[[ Source data, beginning ]]
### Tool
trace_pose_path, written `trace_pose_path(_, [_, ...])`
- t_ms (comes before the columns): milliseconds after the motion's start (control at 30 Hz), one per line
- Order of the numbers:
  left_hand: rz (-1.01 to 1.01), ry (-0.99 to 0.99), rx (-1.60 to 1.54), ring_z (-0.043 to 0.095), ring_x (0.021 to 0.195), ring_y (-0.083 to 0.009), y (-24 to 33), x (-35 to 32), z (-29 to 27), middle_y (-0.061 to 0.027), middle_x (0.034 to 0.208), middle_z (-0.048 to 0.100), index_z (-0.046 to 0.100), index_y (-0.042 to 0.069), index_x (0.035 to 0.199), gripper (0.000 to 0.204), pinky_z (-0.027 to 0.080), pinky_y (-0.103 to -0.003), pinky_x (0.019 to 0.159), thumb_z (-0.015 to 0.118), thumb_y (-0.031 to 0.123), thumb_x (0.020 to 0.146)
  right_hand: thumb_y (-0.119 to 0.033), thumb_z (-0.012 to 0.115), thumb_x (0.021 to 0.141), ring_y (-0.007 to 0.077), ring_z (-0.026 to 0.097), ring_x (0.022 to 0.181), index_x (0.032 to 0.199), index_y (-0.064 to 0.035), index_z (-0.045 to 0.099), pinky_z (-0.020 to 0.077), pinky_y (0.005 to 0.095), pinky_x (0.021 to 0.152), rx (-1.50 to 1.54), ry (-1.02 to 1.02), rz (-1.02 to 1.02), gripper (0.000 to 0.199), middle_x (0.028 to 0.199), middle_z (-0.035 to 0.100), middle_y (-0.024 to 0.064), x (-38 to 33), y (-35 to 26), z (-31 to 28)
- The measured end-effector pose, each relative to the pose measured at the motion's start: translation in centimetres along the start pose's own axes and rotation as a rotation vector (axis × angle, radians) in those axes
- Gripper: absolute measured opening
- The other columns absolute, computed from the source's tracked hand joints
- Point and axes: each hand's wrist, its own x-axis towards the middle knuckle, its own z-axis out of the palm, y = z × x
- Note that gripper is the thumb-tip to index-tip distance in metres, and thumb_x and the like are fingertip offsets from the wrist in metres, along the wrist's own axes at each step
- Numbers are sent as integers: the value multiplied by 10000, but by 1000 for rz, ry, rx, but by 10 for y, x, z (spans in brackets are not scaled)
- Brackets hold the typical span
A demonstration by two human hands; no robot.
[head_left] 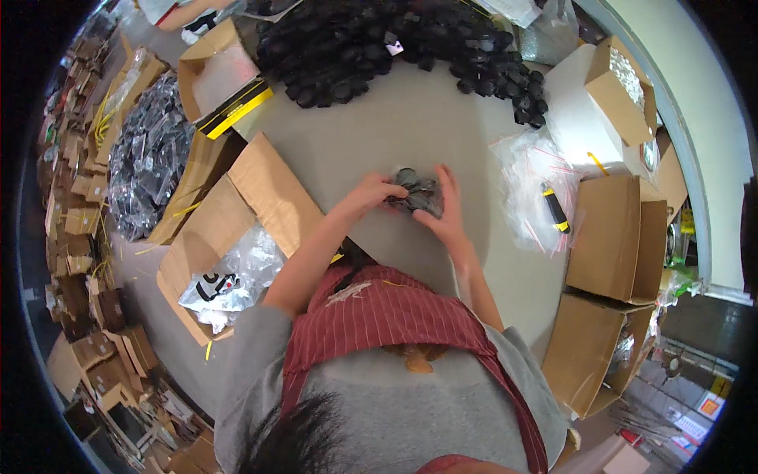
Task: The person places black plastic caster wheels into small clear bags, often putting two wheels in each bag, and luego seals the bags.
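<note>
At the middle of the grey table [347, 138], a small clear bag of dark parts [418, 196] sits between my two hands. My left hand [369, 192] has its fingers closed on the bag's left side. On the other side, my right hand [446, 213] curves around the bag, thumb at its near edge and fingers up along its right. The parts inside are too small and shiny to make out singly. Beyond the hands lies a wide heap of small black plastic pieces [339, 59].
Flat clear bags [521, 182] lie to the right under a black and yellow tool [556, 209]. Cartons [604, 237] line the right edge. An open carton [272, 186] with plastic stands left, near a carton of similar dark bags [150, 158]. A small box [207, 79] sits far left.
</note>
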Motion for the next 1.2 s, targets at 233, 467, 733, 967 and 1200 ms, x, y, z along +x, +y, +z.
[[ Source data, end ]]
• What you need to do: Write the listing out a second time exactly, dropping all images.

• Task answer:
### Tool
trace_pose_path, written `trace_pose_path(_, [_, ...])`
- t_ms (comes before the columns): milliseconds after the motion's start (control at 30 Hz), one per line
- Order of the numbers:
  left_hand: rz (-1.01 to 1.01), ry (-0.99 to 0.99), rx (-1.60 to 1.54), ring_z (-0.043 to 0.095), ring_x (0.021 to 0.195), ring_y (-0.083 to 0.009), y (-24 to 33), x (-35 to 32), z (-29 to 27), middle_y (-0.061 to 0.027), middle_x (0.034 to 0.208), middle_z (-0.048 to 0.100), index_z (-0.046 to 0.100), index_y (-0.042 to 0.069), index_x (0.035 to 0.199), gripper (0.000 to 0.204), pinky_z (-0.027 to 0.080), pinky_y (-0.103 to -0.003), pinky_x (0.019 to 0.159), thumb_z (-0.015 to 0.118), thumb_y (-0.031 to 0.123), thumb_x (0.020 to 0.146)
  right_hand: thumb_y (-0.119 to 0.033), thumb_z (-0.012 to 0.115), thumb_x (0.021 to 0.141), ring_y (-0.007 to 0.077), ring_z (-0.026 to 0.097), ring_x (0.022 to 0.181), index_x (0.032 to 0.199), index_y (-0.064 to 0.035), index_z (-0.045 to 0.099), pinky_z (-0.020 to 0.077), pinky_y (0.005 to 0.095), pinky_x (0.021 to 0.152), rx (-1.50 to 1.54), ry (-1.02 to 1.02), rz (-1.02 to 1.02), gripper (0.000 to 0.199), middle_x (0.028 to 0.199), middle_z (-0.035 to 0.100), middle_y (-0.024 to 0.064), x (-38 to 33), y (-35 to 26), z (-31 to 28)
- The measured end-effector pose, each relative to the pose measured at the motion's start: translation in centimetres along the start pose's own axes and rotation as a rotation vector (axis × angle, radians) in those axes
- Gripper: absolute measured opening
- The other columns absolute, computed from the source's tracked hand joints
- Point and axes: each hand's wrist, its own x-axis towards the middle knuckle, its own z-axis out of the palm, y = z × x
- Note that gripper is the thumb-tip to index-tip distance in metres, and thumb_x and the like are fingertip offsets from the wrist in metres, along the wrist's own axes at each step
- Numbers are sent as integers: the value multiplied by 10000, but by 1000 for rz, ry, rx, but by 10 for y, x, z (spans in brackets are not scaled)
- Brackets hold the typical span
A demonstration by two human hands; no robot.
[head_left] 
Task: The person places black plastic caster wheels into small clear bags, often putting two wheels in each bag, and luego seals the bags.
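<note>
At the middle of the grey table [347, 138], a small clear bag of dark parts [418, 196] sits between my two hands. My left hand [369, 192] has its fingers closed on the bag's left side. On the other side, my right hand [446, 213] curves around the bag, thumb at its near edge and fingers up along its right. The parts inside are too small and shiny to make out singly. Beyond the hands lies a wide heap of small black plastic pieces [339, 59].
Flat clear bags [521, 182] lie to the right under a black and yellow tool [556, 209]. Cartons [604, 237] line the right edge. An open carton [272, 186] with plastic stands left, near a carton of similar dark bags [150, 158]. A small box [207, 79] sits far left.
</note>
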Motion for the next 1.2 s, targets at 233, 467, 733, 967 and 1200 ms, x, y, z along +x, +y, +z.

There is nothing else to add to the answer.